» **Task statement**:
Without including any images, repeat the listing below exactly.
○ ○ ○ ○ ○
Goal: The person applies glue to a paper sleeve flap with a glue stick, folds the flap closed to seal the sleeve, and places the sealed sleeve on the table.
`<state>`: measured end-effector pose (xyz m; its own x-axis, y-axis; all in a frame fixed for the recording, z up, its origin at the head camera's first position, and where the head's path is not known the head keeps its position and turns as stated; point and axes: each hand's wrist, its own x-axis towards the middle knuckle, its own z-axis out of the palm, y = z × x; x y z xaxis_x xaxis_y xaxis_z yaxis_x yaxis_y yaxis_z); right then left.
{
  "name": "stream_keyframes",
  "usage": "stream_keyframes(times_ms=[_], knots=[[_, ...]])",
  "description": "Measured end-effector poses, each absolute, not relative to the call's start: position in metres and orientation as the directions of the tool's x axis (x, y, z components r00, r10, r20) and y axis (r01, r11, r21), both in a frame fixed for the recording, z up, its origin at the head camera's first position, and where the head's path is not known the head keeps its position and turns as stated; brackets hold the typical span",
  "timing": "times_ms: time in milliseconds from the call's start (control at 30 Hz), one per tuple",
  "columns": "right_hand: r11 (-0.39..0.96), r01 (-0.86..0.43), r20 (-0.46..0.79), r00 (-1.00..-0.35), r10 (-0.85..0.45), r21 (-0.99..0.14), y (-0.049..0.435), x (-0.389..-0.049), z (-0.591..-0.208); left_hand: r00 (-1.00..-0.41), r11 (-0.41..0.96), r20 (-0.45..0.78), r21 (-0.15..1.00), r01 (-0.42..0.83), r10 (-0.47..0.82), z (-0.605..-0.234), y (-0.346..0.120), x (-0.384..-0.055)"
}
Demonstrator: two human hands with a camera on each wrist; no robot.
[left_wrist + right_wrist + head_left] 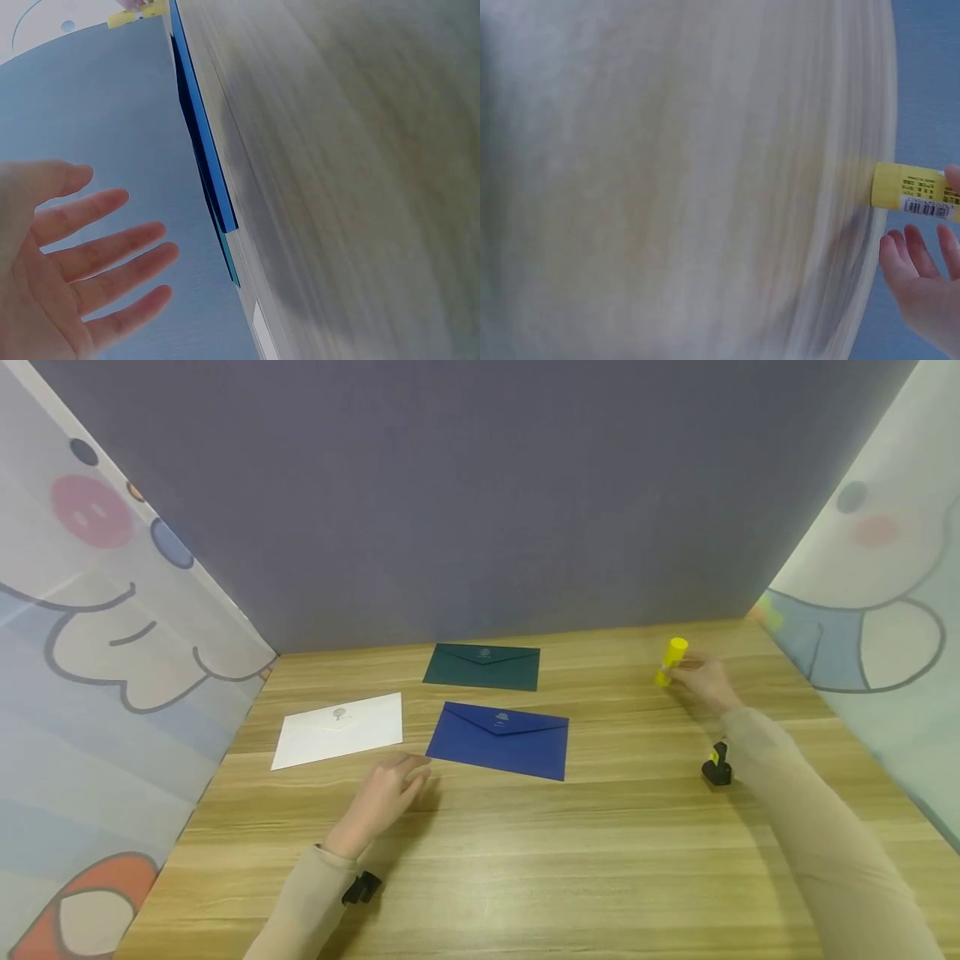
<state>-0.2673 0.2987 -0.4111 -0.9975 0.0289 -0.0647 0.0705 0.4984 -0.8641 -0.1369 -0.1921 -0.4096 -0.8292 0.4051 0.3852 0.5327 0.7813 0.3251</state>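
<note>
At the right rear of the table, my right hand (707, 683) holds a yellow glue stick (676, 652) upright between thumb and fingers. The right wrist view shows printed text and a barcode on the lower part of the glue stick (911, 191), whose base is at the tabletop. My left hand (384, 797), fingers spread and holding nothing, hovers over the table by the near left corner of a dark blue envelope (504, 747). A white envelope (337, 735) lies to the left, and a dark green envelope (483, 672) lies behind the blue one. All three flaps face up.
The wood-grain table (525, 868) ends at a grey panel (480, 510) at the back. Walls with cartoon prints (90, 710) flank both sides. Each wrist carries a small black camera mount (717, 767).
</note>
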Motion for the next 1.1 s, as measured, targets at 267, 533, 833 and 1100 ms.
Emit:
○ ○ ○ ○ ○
» **Reply to the task**:
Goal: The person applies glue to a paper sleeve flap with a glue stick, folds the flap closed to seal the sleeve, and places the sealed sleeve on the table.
`<state>`: measured end-effector pose (xyz m; its own x-axis, y-axis; all in a frame fixed for the recording, z up, its origin at the head camera's first position, and where the head's path is not known the head keeps its position and turns as stated; point and axes: each hand's wrist, its own x-axis towards the middle knuckle, its own z-axis out of the palm, y = z × x; x y z xaxis_x xaxis_y xaxis_z yaxis_x yaxis_y yaxis_z); right then left.
{
  "name": "stream_keyframes",
  "usage": "stream_keyframes(times_ms=[_], knots=[[_, ...]])",
  "description": "Measured end-effector poses, each absolute, not relative to the call's start: position in metres and orientation as the directions of the tool's x axis (x, y, z components r00, r10, r20) and y axis (r01, r11, r21), both in a frame fixed for the recording, z up, its origin at the head camera's first position, and where the head's path is not known the head keeps its position and turns as stated; brackets hold the typical span",
  "timing": "times_ms: time in milliseconds from the call's start (control at 30 Hz), one per tuple",
  "columns": "right_hand: r11 (-0.39..0.96), r01 (-0.86..0.43), r20 (-0.46..0.79), r00 (-1.00..-0.35), r10 (-0.85..0.45), r21 (-0.99..0.14), y (-0.049..0.435), x (-0.389..-0.049), z (-0.591..-0.208); left_hand: r00 (-1.00..-0.41), r11 (-0.41..0.96), r20 (-0.45..0.78), r21 (-0.15..1.00), r01 (-0.42..0.83), r10 (-0.47..0.82), z (-0.605..-0.234), y (-0.346..0.120), x (-0.384..-0.055)"
}
Demonstrator: two human hands with a camera on each wrist; no robot.
[left_wrist + right_wrist + head_left] 
<state>-0.2673 0.2987 -0.4111 -0.9975 0.0289 -0.0647 0.0705 0.4984 -0.8641 -0.1369 -0.1921 -0.4096 -0.8292 0.4051 0.3852 0.5327 0.7813 0.3251</state>
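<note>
At the right rear of the table, my right hand (707, 683) holds a yellow glue stick (676, 652) upright between thumb and fingers. The right wrist view shows printed text and a barcode on the lower part of the glue stick (911, 191), whose base is at the tabletop. My left hand (384, 797), fingers spread and holding nothing, hovers over the table by the near left corner of a dark blue envelope (504, 747). A white envelope (337, 735) lies to the left, and a dark green envelope (483, 672) lies behind the blue one. All three flaps face up.
The wood-grain table (525, 868) ends at a grey panel (480, 510) at the back. Walls with cartoon prints (90, 710) flank both sides. Each wrist carries a small black camera mount (717, 767).
</note>
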Motion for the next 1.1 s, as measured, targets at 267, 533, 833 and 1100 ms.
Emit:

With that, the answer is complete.